12. In W.P. Nos. 11976/84 and 17534/ 1987 DD 14-9-1988, AIR 1989 NOC Kant 100 the petitioners challenged the impugned acquisition on the basis of certain resolutions passed by the B.D. A. the first resolution was passed by the B.D.A. on 17-11-1982 in Subject No. 241 accepting to the request of the petitioner. That resolution reads as under :

"Request of Sri B. Venkataswamy Reddy -- To the extent of 3 acres 25 guntas in Sy. No. 345, Banasawadi village for distributing among 19 members of his family to be approved."

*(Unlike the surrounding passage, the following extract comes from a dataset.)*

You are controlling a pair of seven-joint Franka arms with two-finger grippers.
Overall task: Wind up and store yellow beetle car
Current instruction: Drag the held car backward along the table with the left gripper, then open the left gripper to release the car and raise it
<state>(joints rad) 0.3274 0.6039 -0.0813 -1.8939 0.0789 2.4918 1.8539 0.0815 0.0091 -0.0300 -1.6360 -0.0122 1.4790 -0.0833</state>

Subsequently, this resolution was withdrawn on 30-4-1984 in Subject No. 287 and the same was communicated to the petitioner therein. It is in this context that the petitioner pleaded application of principles of promissory estoppel. Patently, the facts with which I am concerned in this Writ Petition cannot be regarded as similar or identical to the fact pattern in the said writ petitions. Of particular importance is the fact that in the said writ petitions, the question that arose for consideration was the application of principles of promissory estoppel in regard to denotification of land from the petitioners. In the instant case, we are not concerned with the question of denotification in the sense it is understood. I do not think that the principle laid down in the said writ petitions is applicable to the facts of this case.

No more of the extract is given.